Årg. 16 Nr. 31 (2019): Patienten som tekst
Originalartikler

Cancer narratives on social media as ‘small stories’: An investigation of positioning, supportive (dis)alignment and tellability crises in cancer storytelling on Instagram

Publiceret 2019-10-31

Citation/Eksport

Stage, C. (2019). Cancer narratives on social media as ‘small stories’: An investigation of positioning, supportive (dis)alignment and tellability crises in cancer storytelling on Instagram. Tidsskrift for Forskning I Sygdom Og Samfund, 16(31). https://doi.org/10.7146/tfss.v16i31.116969

Resumé

Cancer narratives shared on social media platforms have received increased academic interest over the last decade but often without sufficiently acknowledging the media specific narrative affordances of these platforms.
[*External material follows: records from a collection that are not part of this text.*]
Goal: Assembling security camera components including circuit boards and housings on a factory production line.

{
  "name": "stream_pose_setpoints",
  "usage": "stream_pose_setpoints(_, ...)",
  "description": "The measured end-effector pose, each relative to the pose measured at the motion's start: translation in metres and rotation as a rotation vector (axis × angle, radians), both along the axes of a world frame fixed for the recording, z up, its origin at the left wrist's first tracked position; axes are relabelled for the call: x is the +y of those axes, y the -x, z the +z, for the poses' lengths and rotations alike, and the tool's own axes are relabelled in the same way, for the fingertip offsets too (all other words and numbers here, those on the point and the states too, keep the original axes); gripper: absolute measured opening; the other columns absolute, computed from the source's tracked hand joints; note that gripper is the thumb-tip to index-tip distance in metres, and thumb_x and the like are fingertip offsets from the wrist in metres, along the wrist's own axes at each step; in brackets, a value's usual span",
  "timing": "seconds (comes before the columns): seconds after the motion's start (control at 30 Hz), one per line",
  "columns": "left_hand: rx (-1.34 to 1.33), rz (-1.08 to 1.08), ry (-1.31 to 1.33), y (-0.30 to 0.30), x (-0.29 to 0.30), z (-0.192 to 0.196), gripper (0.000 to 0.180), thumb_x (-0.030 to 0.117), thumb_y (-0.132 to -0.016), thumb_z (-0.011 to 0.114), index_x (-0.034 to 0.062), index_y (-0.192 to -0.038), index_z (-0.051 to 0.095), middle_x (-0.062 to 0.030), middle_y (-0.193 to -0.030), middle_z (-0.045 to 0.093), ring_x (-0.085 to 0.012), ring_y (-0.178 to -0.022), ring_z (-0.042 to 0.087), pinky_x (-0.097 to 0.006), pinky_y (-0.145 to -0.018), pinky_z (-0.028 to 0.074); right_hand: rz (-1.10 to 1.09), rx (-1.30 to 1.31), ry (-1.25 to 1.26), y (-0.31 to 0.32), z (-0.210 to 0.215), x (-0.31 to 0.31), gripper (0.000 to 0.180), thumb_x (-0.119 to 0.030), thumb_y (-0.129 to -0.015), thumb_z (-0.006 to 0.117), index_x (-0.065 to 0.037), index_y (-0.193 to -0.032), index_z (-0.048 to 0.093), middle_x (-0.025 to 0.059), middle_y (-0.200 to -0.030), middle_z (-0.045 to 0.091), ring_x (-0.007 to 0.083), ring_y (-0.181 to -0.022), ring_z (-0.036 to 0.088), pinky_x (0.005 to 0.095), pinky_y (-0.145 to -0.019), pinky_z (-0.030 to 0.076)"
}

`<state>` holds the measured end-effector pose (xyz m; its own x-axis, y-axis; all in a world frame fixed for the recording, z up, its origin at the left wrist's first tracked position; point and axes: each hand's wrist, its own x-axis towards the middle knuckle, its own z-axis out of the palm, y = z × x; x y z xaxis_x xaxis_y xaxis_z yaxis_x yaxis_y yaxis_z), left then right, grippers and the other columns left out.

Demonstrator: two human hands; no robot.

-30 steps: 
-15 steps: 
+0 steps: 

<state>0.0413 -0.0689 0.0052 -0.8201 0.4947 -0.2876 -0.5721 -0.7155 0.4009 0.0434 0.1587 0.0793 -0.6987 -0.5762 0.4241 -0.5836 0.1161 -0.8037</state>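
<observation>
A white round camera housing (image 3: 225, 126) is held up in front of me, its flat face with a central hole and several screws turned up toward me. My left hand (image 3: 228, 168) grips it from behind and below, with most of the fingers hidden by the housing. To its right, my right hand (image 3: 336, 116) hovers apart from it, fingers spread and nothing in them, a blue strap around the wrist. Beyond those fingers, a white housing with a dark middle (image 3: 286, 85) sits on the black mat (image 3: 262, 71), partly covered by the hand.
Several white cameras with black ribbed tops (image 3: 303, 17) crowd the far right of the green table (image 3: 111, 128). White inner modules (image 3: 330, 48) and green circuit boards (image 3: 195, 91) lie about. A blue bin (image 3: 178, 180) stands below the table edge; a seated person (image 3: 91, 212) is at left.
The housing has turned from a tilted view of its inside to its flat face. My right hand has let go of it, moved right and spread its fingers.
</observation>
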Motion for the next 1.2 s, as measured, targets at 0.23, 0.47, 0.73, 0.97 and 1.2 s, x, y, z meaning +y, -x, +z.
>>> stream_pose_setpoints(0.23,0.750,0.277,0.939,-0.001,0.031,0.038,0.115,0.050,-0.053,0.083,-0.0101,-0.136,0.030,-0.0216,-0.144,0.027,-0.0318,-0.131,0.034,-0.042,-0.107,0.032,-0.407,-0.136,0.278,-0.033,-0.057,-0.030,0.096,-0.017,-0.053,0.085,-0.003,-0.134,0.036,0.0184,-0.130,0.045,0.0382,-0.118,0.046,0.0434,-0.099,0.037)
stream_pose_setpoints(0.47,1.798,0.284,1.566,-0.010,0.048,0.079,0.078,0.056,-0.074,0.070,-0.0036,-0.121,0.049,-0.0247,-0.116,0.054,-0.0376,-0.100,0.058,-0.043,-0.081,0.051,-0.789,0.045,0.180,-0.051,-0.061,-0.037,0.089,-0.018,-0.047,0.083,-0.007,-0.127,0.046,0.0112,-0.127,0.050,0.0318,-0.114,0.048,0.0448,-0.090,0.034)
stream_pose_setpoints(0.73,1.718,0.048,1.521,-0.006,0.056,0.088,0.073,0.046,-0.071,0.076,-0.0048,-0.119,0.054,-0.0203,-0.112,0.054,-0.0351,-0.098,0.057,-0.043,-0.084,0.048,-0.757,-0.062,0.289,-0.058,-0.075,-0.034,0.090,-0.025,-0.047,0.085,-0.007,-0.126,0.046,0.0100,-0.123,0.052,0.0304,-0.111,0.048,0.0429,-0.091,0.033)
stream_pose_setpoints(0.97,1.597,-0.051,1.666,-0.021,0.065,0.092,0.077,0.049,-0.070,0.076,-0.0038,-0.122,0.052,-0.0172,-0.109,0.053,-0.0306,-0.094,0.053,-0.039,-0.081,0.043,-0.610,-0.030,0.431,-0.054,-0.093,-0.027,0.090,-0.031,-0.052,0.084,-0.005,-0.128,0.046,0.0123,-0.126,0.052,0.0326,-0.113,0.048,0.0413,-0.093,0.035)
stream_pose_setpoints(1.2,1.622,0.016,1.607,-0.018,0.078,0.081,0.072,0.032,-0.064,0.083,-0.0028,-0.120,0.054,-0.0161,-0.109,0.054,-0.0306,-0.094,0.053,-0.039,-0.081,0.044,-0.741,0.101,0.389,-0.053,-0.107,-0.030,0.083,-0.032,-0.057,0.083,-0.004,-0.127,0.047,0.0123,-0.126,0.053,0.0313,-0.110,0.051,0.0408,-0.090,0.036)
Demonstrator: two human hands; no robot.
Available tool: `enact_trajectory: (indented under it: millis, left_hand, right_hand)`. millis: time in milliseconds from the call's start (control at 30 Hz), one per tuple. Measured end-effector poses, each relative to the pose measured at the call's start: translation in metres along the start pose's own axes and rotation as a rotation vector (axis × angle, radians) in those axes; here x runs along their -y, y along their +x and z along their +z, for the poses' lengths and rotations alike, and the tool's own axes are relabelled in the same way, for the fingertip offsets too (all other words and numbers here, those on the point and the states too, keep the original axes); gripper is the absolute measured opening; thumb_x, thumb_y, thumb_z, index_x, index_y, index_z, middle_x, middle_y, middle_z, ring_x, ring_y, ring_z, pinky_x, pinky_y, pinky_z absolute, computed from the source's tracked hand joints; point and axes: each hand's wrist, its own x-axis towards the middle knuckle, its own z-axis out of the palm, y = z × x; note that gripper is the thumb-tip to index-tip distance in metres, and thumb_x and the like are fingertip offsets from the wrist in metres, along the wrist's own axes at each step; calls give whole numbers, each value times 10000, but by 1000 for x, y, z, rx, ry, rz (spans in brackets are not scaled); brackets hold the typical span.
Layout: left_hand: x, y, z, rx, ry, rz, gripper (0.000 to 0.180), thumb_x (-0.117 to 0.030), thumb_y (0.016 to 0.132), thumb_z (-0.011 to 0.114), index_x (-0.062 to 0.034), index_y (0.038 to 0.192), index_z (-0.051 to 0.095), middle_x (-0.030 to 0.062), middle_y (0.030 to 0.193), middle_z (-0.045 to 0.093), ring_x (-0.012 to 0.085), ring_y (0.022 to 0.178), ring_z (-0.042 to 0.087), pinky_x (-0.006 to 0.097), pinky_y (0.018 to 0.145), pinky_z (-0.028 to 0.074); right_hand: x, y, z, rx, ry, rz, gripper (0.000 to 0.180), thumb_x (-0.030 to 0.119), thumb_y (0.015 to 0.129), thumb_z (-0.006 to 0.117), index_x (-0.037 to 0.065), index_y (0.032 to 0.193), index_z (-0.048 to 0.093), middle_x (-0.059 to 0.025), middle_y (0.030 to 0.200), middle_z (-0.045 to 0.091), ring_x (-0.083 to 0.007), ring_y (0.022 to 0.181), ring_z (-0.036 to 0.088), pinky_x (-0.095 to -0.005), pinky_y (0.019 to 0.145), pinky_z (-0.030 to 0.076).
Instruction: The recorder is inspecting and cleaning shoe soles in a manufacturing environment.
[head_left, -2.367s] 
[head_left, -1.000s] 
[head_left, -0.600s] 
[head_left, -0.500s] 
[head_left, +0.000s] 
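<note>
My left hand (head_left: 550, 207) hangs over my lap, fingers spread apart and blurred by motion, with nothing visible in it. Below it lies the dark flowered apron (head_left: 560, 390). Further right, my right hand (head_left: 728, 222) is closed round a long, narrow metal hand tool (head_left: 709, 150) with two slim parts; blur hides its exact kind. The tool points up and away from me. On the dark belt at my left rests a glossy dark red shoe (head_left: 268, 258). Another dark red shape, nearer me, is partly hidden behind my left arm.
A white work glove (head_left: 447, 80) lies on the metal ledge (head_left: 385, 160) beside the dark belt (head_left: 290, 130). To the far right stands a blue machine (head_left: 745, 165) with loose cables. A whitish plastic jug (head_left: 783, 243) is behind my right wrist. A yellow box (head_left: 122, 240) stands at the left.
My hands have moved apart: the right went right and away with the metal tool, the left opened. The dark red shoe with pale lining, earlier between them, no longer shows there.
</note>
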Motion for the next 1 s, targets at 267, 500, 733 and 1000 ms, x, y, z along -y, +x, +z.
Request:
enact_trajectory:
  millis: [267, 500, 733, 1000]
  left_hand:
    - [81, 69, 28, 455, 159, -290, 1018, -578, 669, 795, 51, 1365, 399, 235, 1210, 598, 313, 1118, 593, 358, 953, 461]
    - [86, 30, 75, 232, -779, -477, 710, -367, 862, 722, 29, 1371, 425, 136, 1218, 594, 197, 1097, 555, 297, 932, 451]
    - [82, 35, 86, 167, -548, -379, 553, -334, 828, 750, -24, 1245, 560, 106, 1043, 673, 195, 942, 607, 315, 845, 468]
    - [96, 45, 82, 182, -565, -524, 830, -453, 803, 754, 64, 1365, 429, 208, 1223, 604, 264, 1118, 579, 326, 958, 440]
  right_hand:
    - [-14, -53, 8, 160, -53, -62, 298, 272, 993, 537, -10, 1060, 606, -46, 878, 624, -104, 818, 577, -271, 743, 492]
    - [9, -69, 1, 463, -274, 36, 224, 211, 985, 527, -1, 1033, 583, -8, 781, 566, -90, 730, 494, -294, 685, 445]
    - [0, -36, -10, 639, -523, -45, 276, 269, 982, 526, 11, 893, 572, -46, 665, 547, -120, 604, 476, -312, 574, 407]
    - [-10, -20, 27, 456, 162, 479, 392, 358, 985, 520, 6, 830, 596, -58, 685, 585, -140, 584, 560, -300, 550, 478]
The article will address this problem, by first presenting a ‘small stories’ approach to studying illness narrative on social media and then putting the approach to work in a case study of a Danish cancer patient’s Instagram profile (@jannelivsnyder66). The paper argues, that the storytelling practices on the profile can be analytically approached by focusing on the interplay between three co-constitutive levels of interaction: 1) a level of the desired illness narrative and position that the narrator, influenced by available cultural discourses and interaction with followers, hopes to be able to tell; 2) a level of sharing everyday posts, which can either support or disturb the desired narrative; 3) a level of follower responses, where relations between the desired narrative and singular posts are monitored through processes of liking and commenting. Followers of social media cancer narratives should in light of this not be understood as an audience witnessing an individual telling his/her “own” story, but rather as crucial contributors to the social interaction and co-creation of desired narratives, subject positions, narrative progress and tellability. In conclusion, the article thus stresses that cancer storytelling on social media, despite the strong biological connection of the disease to an individual body, emerges through inherently social processes of reading, liking, commenting, monitoring and co-deciding narrative practices.